- **Task to carry out**:
Check every line of the data below for the string "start", and copy the ones that hold it.

[Opening Material provided section]

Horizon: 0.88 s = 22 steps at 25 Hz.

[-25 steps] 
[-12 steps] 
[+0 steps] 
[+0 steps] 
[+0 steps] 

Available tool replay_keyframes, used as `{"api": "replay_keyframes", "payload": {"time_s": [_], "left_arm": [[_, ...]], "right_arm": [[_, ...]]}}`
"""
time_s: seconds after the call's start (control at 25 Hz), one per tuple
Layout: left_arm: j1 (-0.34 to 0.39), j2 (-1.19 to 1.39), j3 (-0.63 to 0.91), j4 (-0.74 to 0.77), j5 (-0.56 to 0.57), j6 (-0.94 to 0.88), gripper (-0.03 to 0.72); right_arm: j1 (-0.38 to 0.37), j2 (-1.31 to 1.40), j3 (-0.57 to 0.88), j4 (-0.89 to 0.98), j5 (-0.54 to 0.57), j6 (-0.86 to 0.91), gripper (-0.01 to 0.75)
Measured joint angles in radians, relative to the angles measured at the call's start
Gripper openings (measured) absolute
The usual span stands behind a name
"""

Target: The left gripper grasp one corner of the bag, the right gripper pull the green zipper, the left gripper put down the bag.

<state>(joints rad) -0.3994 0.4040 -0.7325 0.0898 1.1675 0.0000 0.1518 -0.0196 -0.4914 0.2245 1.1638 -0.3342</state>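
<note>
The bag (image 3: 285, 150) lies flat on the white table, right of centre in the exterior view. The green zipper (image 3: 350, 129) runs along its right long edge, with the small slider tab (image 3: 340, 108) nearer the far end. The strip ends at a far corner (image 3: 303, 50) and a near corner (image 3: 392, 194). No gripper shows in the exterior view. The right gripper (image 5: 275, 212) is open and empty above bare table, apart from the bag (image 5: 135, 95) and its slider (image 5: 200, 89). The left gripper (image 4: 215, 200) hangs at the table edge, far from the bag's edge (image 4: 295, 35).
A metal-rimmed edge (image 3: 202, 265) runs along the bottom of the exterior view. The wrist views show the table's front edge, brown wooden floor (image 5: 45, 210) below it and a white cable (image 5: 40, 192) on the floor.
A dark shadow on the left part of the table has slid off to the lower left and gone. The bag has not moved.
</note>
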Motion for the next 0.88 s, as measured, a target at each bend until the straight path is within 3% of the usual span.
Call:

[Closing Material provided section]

- **Answer box**:
time_s: seconds after the call's start (control at 25 Hz), one per tuple
Measured joint angles in radians, relative to the angles measured at the call's start

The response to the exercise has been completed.